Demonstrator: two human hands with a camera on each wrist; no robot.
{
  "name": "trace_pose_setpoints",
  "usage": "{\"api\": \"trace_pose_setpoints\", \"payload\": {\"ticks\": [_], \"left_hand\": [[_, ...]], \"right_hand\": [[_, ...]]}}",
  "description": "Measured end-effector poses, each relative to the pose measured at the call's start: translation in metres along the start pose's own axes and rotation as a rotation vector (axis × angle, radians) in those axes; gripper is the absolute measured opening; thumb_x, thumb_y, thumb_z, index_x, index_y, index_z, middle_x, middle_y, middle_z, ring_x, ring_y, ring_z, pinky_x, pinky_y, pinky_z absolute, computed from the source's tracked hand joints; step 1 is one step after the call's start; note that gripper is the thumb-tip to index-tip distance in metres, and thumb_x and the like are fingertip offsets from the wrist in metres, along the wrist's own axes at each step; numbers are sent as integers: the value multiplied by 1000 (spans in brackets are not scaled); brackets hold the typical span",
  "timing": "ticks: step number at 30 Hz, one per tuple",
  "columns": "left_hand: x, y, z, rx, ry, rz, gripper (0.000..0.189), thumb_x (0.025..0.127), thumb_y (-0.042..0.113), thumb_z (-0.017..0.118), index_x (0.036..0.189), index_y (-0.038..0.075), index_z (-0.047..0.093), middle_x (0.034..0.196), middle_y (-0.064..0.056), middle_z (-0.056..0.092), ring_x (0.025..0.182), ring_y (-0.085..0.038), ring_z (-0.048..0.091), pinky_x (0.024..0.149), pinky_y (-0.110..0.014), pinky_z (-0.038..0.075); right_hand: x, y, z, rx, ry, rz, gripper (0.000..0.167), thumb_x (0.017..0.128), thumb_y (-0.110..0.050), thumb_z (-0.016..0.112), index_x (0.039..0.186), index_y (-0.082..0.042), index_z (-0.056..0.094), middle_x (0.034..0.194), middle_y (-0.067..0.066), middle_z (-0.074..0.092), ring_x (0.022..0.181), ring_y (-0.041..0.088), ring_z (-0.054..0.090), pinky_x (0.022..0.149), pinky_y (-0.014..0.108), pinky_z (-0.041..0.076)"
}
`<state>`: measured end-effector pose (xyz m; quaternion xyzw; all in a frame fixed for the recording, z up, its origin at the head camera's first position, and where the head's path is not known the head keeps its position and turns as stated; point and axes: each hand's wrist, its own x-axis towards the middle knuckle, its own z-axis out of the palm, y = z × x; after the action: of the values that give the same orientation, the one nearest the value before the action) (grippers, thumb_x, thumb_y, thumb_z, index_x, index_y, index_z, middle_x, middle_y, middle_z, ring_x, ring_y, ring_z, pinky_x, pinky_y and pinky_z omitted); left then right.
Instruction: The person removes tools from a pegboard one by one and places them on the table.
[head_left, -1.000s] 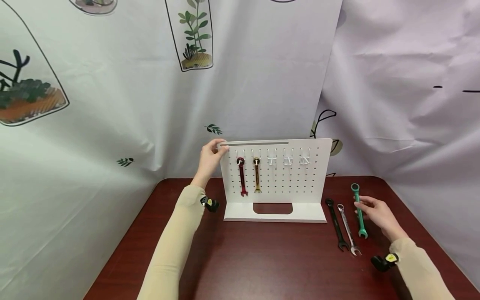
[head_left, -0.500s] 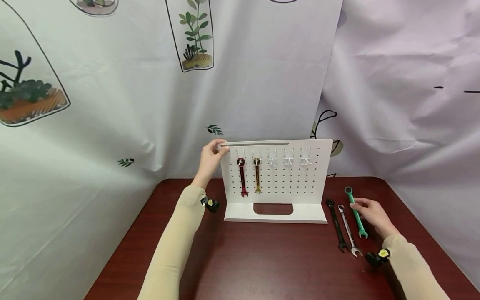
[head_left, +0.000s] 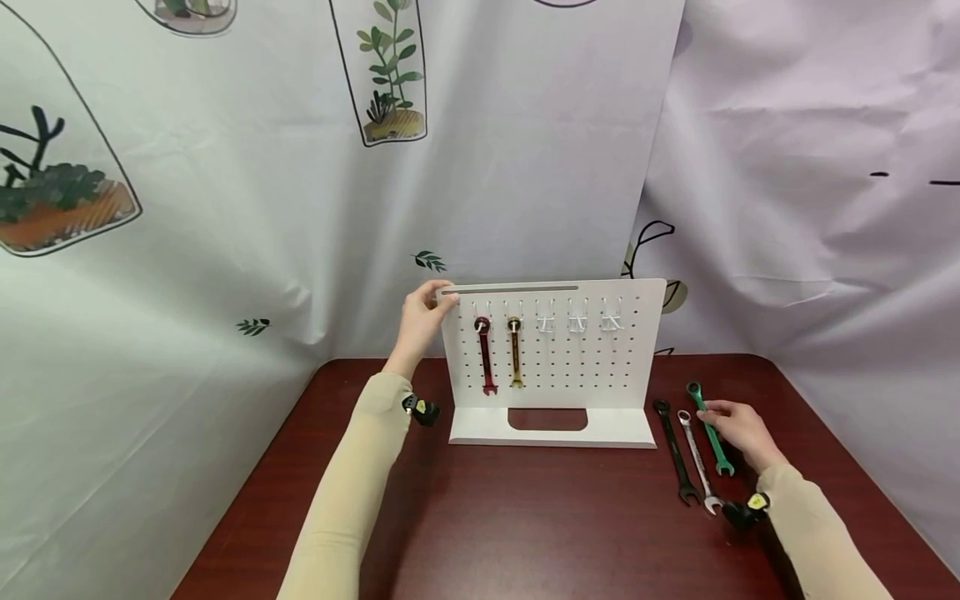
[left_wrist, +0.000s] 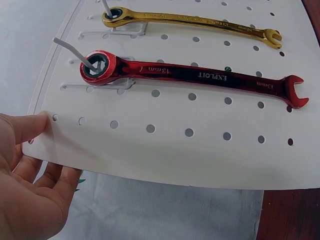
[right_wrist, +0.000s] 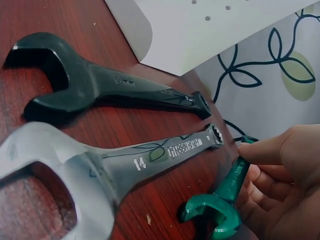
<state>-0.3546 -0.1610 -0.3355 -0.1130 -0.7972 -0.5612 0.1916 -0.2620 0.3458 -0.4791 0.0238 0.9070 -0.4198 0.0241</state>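
While the left hand (head_left: 422, 323) pinches the upper left corner of the white pegboard (head_left: 573, 393), where red (head_left: 486, 357) and gold combination wrenches (head_left: 516, 354) hang, the right hand (head_left: 742, 429) pinches the green combination wrench (head_left: 713, 441) just right of the silver (head_left: 697, 458) and black combination wrenches (head_left: 677, 454) on the reddish-brown table (head_left: 570, 525).

Near right edge of glossy, wood-grained tabletop (head_left: 555, 517), green wrench (head_left: 712, 438) and silver wrench (head_left: 697, 460) looked shiny metal; pegboard (head_left: 555, 397) smooth, matt; backdrop (head_left: 525, 167) creased cloth.

Light falls softly — pale glare marks the table (head_left: 555, 550).
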Motion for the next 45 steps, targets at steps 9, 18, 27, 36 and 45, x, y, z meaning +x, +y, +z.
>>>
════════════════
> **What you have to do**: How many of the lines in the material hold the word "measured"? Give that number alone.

> **Solution to the exercise**: 2